## THE PROBLEM
Wherever the string "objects" shows up in the data below, copy the whole line.

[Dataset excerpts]
┄┄┄┄┄┄

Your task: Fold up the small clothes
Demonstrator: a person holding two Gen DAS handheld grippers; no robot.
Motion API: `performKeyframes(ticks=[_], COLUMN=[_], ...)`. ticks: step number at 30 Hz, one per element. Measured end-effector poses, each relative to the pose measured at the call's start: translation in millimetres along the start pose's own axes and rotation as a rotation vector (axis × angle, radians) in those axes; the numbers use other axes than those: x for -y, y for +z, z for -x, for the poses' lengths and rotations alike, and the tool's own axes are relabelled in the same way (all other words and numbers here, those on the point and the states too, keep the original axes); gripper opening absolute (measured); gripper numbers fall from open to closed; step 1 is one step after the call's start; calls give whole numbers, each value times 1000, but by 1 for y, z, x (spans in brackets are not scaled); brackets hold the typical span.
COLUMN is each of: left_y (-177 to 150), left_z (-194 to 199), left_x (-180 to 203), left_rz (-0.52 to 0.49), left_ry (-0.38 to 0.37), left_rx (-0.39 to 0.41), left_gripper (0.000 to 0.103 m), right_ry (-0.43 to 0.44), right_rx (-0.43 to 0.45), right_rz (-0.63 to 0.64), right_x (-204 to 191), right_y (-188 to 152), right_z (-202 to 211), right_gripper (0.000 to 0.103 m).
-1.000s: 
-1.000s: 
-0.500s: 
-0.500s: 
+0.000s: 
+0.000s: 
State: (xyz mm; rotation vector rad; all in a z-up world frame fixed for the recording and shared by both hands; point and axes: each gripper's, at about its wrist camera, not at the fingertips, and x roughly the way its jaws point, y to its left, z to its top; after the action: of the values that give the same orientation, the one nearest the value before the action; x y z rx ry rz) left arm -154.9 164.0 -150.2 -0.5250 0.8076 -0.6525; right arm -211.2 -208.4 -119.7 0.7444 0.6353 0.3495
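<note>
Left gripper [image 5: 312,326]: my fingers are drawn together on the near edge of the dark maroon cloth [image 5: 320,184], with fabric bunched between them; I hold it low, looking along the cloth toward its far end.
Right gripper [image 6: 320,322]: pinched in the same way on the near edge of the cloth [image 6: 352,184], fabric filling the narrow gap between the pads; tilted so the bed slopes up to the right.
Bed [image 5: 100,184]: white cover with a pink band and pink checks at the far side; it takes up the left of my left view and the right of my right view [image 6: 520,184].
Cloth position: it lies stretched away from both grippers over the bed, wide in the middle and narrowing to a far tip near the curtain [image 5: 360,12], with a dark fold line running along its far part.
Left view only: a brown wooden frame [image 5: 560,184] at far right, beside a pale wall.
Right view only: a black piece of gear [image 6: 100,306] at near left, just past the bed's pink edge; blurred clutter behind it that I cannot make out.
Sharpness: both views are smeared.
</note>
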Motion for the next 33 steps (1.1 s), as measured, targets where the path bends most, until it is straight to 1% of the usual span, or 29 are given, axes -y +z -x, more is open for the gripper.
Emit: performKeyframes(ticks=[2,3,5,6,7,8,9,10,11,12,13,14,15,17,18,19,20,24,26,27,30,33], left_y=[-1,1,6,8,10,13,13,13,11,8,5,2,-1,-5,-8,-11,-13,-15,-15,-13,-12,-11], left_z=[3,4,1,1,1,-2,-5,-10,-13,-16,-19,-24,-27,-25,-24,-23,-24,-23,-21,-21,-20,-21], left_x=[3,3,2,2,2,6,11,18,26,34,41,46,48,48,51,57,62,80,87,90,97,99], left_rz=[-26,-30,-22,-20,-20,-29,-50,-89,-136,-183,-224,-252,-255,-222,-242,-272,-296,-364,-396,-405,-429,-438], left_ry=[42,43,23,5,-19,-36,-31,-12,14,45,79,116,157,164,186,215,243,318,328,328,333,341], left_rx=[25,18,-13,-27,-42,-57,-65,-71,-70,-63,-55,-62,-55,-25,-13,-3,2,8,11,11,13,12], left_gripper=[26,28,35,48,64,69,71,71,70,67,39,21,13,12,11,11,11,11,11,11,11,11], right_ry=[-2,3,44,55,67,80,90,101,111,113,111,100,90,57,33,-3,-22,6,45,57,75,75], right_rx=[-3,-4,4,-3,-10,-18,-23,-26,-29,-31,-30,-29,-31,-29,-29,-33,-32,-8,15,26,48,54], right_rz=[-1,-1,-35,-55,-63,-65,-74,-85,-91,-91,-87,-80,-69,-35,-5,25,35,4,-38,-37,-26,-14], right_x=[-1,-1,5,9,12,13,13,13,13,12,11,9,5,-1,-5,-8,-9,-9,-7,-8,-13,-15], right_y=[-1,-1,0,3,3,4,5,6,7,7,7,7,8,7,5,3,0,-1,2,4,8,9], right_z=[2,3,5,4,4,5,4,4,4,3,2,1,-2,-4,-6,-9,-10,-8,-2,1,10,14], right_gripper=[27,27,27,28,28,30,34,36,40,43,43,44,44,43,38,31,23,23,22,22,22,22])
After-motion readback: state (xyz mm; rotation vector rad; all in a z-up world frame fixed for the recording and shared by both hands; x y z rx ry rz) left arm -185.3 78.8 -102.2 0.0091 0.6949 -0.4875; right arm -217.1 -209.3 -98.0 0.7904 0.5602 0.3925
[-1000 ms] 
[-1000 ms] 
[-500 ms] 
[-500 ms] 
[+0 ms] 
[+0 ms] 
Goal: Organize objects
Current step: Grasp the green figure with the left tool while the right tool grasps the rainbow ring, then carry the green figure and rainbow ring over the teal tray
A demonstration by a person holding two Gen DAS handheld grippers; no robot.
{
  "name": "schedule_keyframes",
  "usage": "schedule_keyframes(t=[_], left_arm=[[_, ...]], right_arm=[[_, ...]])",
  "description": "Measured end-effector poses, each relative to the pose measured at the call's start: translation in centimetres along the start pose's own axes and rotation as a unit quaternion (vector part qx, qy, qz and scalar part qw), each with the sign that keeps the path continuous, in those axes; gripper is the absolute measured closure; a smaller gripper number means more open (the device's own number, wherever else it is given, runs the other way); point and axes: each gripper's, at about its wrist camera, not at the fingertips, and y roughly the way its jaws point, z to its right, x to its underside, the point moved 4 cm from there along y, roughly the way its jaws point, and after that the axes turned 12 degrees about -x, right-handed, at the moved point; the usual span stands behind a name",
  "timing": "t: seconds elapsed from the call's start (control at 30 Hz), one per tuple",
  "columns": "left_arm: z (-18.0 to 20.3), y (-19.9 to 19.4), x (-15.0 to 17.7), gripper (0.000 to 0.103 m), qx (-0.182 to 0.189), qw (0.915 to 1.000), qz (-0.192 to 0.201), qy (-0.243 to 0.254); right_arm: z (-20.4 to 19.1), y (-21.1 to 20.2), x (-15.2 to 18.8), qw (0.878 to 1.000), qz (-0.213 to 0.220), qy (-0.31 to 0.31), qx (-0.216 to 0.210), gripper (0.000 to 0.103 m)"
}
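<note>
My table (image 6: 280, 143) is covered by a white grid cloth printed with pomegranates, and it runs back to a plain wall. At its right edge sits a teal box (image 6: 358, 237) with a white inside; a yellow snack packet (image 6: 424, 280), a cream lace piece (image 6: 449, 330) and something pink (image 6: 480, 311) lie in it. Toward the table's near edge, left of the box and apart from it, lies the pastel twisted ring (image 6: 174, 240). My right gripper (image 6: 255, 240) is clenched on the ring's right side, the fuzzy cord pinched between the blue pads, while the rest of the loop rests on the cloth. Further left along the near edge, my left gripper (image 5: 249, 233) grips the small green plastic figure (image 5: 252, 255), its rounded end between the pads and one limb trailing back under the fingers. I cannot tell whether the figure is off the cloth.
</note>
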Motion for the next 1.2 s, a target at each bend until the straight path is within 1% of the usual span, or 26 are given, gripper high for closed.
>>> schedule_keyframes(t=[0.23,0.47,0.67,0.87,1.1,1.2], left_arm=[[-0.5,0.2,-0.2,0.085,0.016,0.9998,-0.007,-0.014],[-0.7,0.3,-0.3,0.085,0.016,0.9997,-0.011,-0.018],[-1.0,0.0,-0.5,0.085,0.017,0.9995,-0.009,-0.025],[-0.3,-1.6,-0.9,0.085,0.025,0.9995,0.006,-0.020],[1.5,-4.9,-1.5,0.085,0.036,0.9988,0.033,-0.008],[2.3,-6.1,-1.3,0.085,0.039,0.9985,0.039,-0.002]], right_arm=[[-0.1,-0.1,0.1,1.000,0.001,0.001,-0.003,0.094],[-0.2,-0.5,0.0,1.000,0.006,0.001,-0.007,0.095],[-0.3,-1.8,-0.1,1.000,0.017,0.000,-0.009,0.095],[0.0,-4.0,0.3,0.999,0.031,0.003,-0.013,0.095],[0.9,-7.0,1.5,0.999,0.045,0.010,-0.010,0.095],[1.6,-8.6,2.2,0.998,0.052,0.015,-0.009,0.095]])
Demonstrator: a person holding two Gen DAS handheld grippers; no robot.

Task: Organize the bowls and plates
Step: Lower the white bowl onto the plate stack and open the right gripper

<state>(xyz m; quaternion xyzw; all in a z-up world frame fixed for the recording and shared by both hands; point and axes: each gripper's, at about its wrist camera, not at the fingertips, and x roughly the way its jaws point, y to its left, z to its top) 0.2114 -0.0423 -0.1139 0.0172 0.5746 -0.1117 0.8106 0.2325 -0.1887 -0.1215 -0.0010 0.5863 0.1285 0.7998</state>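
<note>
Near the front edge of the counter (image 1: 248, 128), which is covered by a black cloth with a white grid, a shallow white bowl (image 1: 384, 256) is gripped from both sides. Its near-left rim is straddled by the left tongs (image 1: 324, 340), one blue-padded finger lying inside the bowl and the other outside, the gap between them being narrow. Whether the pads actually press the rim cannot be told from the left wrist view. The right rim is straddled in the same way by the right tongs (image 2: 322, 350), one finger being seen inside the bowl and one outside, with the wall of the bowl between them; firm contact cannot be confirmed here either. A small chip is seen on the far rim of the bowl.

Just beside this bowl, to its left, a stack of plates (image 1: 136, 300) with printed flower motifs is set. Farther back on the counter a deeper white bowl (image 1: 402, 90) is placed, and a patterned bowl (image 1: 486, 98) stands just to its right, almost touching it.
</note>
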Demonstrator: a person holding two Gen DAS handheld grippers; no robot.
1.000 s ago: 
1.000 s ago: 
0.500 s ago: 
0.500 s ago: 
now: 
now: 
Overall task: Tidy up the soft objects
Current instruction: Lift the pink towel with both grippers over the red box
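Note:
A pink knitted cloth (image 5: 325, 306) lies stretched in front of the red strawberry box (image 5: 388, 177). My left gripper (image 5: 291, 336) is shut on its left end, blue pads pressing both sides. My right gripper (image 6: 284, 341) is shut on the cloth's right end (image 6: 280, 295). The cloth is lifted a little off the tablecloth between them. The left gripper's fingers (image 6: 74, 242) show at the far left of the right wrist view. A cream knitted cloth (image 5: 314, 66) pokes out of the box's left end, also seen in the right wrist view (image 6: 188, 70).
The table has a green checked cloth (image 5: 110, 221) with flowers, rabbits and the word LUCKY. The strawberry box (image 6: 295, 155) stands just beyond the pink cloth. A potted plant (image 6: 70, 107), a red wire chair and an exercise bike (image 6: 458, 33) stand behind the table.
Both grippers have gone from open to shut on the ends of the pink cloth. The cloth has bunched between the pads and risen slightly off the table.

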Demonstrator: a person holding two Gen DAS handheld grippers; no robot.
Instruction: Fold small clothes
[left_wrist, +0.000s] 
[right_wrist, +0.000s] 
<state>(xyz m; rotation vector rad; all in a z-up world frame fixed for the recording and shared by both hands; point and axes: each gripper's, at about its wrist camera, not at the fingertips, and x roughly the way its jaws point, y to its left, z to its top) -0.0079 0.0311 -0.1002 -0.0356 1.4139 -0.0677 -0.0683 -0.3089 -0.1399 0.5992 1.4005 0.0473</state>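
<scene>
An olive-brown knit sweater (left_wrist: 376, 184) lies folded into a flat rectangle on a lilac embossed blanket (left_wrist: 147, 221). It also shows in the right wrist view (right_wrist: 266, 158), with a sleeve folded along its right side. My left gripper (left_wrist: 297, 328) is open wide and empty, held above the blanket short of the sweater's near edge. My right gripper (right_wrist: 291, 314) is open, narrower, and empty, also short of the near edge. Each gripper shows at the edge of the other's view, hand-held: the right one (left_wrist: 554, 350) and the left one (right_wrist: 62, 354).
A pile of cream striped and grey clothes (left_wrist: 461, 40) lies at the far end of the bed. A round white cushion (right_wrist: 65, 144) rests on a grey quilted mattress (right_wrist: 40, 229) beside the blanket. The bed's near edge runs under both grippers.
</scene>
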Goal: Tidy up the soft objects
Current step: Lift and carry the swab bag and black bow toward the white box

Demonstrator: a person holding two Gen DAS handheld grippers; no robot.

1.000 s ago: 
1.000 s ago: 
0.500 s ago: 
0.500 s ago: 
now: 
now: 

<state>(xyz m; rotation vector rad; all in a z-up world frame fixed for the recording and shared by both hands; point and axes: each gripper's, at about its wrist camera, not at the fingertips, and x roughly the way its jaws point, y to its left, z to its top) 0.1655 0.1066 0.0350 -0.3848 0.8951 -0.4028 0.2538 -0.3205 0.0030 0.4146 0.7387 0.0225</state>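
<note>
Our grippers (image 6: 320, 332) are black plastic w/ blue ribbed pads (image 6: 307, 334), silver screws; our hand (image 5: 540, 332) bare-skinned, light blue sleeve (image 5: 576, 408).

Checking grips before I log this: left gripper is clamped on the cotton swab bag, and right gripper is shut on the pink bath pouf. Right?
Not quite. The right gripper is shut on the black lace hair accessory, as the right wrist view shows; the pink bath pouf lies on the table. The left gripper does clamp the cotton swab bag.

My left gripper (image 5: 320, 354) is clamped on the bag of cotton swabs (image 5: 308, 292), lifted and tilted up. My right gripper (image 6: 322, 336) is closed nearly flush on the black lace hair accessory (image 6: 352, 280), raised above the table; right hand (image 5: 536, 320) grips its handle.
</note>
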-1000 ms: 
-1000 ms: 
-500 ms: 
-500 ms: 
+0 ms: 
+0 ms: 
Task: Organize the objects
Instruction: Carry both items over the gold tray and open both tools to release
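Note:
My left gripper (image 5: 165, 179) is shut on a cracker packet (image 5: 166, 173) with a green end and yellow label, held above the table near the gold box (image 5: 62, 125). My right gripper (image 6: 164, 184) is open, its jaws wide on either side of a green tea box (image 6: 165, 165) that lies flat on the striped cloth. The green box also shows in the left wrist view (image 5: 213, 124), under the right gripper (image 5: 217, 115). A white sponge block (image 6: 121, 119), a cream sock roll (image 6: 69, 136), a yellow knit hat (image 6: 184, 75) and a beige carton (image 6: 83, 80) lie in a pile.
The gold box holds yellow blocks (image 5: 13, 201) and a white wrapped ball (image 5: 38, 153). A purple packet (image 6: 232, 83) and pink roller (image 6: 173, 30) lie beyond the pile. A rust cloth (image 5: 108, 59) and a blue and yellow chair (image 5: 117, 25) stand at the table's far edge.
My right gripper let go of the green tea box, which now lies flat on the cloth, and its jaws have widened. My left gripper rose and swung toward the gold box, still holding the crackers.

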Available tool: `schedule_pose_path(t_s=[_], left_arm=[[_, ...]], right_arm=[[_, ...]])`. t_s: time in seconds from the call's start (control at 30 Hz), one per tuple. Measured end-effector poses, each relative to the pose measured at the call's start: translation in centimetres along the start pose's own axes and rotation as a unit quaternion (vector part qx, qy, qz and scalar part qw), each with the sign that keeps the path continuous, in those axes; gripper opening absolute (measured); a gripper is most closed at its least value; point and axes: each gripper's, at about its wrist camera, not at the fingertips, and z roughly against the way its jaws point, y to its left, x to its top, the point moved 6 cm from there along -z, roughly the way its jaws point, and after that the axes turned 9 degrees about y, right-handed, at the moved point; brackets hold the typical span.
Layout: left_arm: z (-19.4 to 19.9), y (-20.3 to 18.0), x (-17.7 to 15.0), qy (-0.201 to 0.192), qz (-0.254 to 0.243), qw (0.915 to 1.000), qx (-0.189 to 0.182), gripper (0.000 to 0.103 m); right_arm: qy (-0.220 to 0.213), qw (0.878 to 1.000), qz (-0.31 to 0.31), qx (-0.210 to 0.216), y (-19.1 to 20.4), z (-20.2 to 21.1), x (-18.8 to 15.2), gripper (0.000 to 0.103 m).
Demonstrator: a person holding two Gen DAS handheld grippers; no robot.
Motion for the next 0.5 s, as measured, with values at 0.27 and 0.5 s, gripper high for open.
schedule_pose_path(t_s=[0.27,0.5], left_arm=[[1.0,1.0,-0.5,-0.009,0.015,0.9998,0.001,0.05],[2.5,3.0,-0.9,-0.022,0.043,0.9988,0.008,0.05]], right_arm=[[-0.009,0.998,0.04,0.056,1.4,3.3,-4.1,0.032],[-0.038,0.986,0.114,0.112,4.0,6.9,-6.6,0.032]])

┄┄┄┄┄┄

## COMPLETED TASK
Goal: Organize objects
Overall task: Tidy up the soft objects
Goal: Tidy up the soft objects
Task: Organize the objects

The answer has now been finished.